— EXERCISE MATERIALS —

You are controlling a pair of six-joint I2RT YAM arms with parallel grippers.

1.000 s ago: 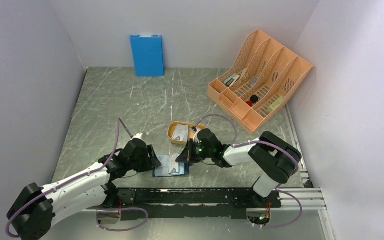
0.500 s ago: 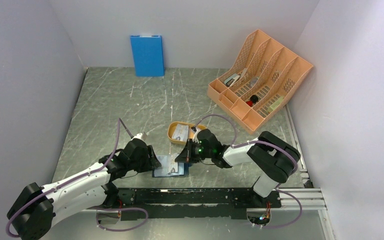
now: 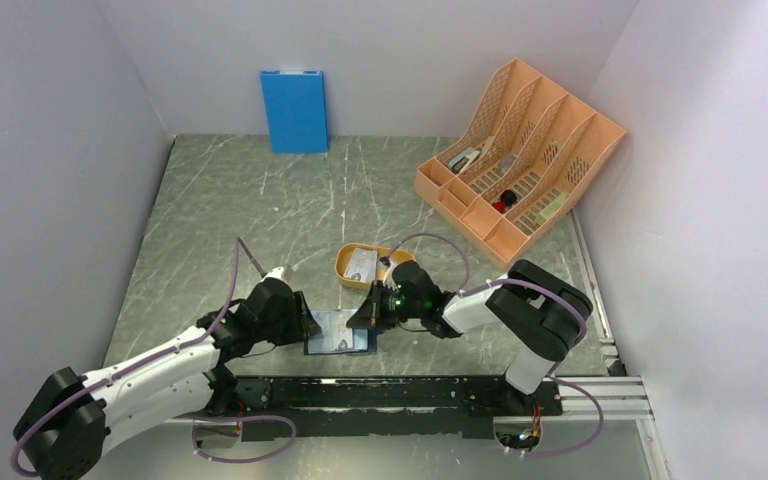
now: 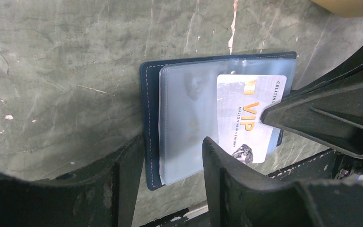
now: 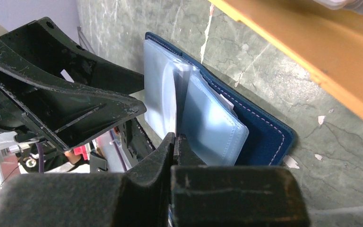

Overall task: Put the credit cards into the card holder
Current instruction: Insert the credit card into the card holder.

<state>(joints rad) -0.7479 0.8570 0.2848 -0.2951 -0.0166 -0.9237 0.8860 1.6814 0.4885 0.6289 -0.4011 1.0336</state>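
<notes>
The navy card holder (image 3: 341, 334) lies open on the table, its clear pockets (image 4: 189, 118) facing up. A pale VIP credit card (image 4: 246, 120) lies partway in between the clear leaves (image 5: 212, 123). My right gripper (image 5: 176, 141) is shut on the card's right edge, coming in from the right (image 3: 371, 314). My left gripper (image 4: 172, 163) hovers open astride the holder's near left corner, one finger (image 4: 127, 175) by the navy edge and the other over the pockets. More credit cards (image 3: 361, 264) lie in the orange tray.
The shallow orange oval tray (image 3: 346, 272) sits just behind the card holder, and its wall (image 5: 312, 61) is close to my right wrist. An orange file rack (image 3: 520, 150) stands at the back right. A blue panel (image 3: 294, 110) leans on the back wall. A black rail (image 3: 400, 392) runs along the near edge.
My right gripper has edged slightly left with the card, further over the holder. The left gripper's jaws have narrowed a little. The holder has not moved.
</notes>
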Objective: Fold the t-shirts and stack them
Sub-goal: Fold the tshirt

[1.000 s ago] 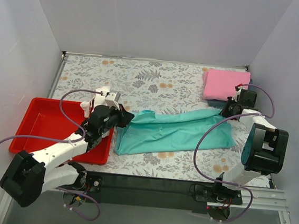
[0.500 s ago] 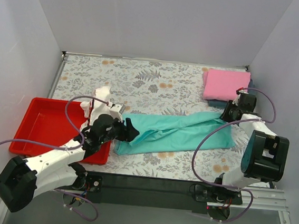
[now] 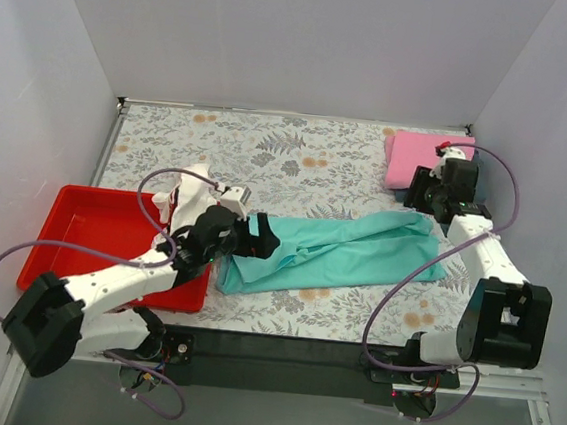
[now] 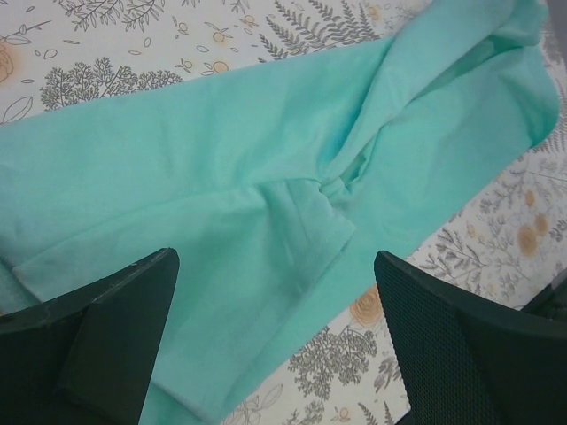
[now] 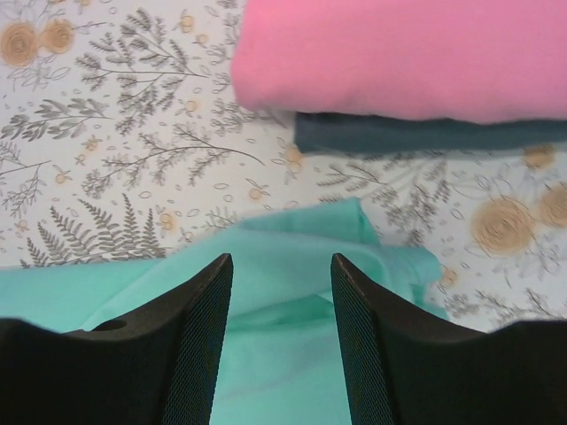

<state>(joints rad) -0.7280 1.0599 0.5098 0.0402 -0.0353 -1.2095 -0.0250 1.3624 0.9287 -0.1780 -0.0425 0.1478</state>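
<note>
A teal t-shirt lies in a long, loosely folded strip across the middle of the table, rumpled at its right end. My left gripper hovers open over its left part, fingers wide apart with nothing between them. My right gripper is open above the strip's right end, holding nothing. Just beyond it, a folded pink t-shirt rests on a folded dark blue-grey one at the back right.
A red tray sits at the left, under my left arm. White walls close in the floral table on three sides, and the right wall runs close to the pink stack.
Both grippers have opened and let go of the teal shirt, which now lies flatter. The left gripper moved right over it. The right gripper moved back toward the pink stack.
</note>
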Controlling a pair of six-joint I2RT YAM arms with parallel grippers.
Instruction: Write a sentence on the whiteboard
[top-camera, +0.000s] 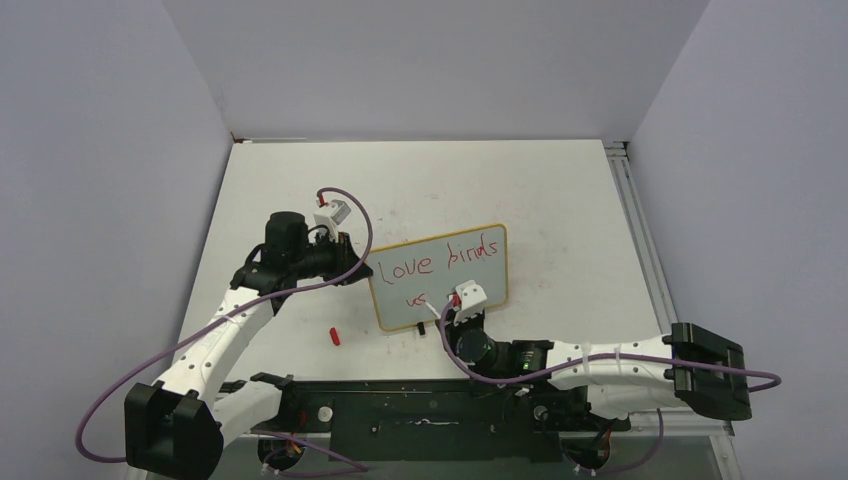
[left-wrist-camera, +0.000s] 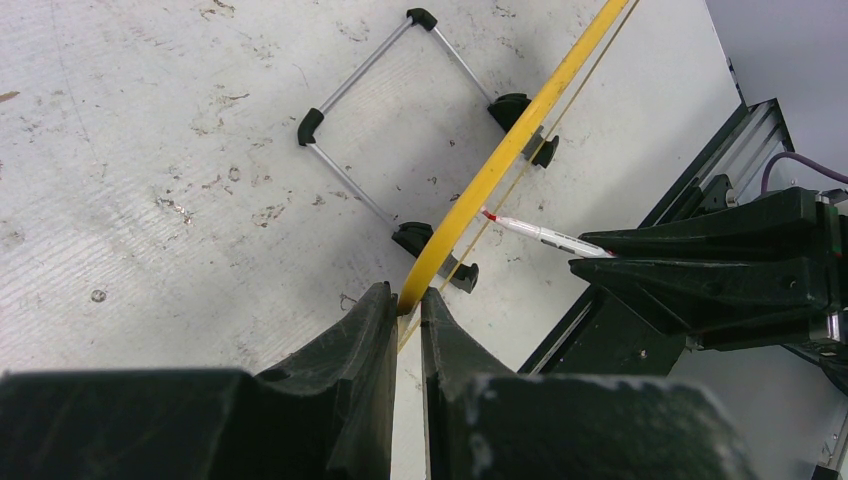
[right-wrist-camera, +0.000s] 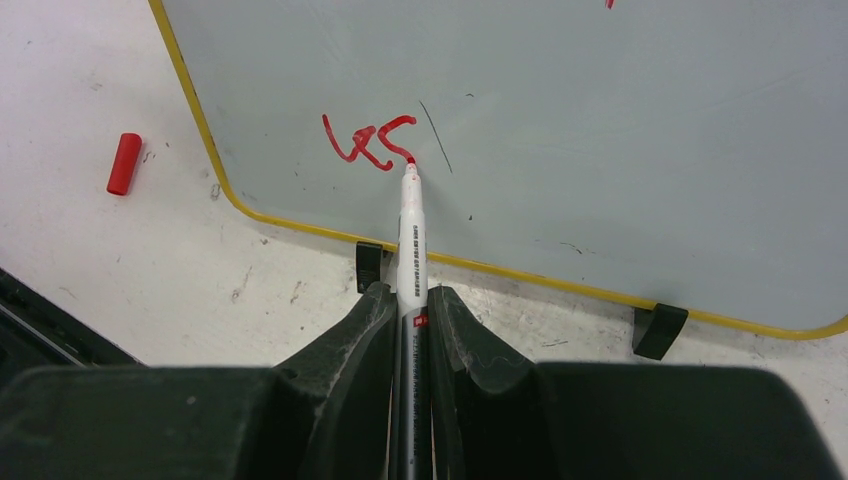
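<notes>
Because the small glossy white board (top-camera: 455, 288), with its thin yellowish frame and rounded corners, stands tilted on two little black feet (right-wrist-camera: 658, 330) near the middle of the scuffed white table (top-camera: 560, 190), I judge it light and apt to slide or tip back under a pen's push. My left gripper (left-wrist-camera: 408, 300) is pinched tight on the frame at the board's left edge, so nothing shows between my fingers but that thin rim. The frame seems the right place to hold. It looks stiff and narrow enough to clamp, while the slick face would give no purchase and would smear.

My right gripper (right-wrist-camera: 410, 300) is closed around the barrel of a slim white marker with a red tip (right-wrist-camera: 410, 230), and a long stretch of it pokes forward past my fingertips. The tip touches the board's face just after the "vs" at the lower left. The red handwritten sentence (top-camera: 440, 260) reads "love birds" on its upper line, with only "vs" beneath.

The marker's barrel looks smooth, so I expect it could slip back or twist in my grip if I press hard. Light pressure should suit both it and the wipeable ink. A small red cylindrical cap (right-wrist-camera: 124, 163) lies on the table just left of the board, not touching it.
</notes>
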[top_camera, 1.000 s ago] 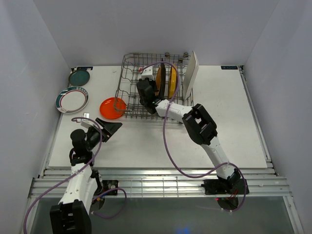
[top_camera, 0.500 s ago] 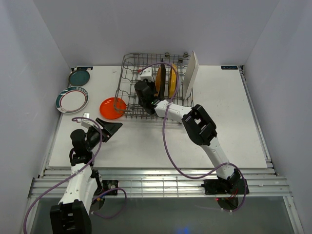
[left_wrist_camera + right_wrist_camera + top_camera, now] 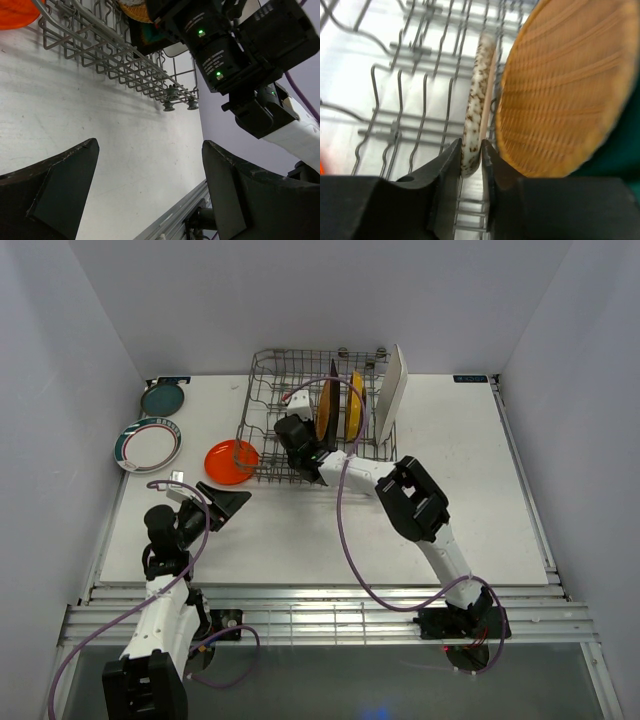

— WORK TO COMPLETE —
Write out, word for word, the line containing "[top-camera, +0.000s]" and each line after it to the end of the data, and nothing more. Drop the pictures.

— EXERCISE ANSWER —
[top-camera, +0.000s] 
[left-wrist-camera, +0.000s] 
[right-wrist-camera, +0.000s] 
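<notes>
Because the small glossy white board (top-camera: 455, 288), with its thin yellowish frame and rounded corners, stands tilted on two little black feet (right-wrist-camera: 658, 330) near the middle of the scuffed white table (top-camera: 560, 190), I judge it light and apt to slide or tip back under a pen's push. My left gripper (left-wrist-camera: 408, 300) is pinched tight on the frame at the board's left edge, so nothing shows between my fingers but that thin rim. The frame seems the right place to hold. It looks stiff and narrow enough to clamp, while the slick face would give no purchase and would smear.

My right gripper (right-wrist-camera: 410, 300) is closed around the barrel of a slim white marker with a red tip (right-wrist-camera: 410, 230), and a long stretch of it pokes forward past my fingertips. The tip touches the board's face just after the "vs" at the lower left. The red handwritten sentence (top-camera: 440, 260) reads "love birds" on its upper line, with only "vs" beneath.

The marker's barrel looks smooth, so I expect it could slip back or twist in my grip if I press hard. Light pressure should suit both it and the wipeable ink. A small red cylindrical cap (right-wrist-camera: 124, 163) lies on the table just left of the board, not touching it.
</notes>
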[top_camera, 1.000 s ago] 
[top_camera, 0.500 s ago] 
[left_wrist_camera + right_wrist_camera + top_camera, now] 

That's the answer, with nothing more to add.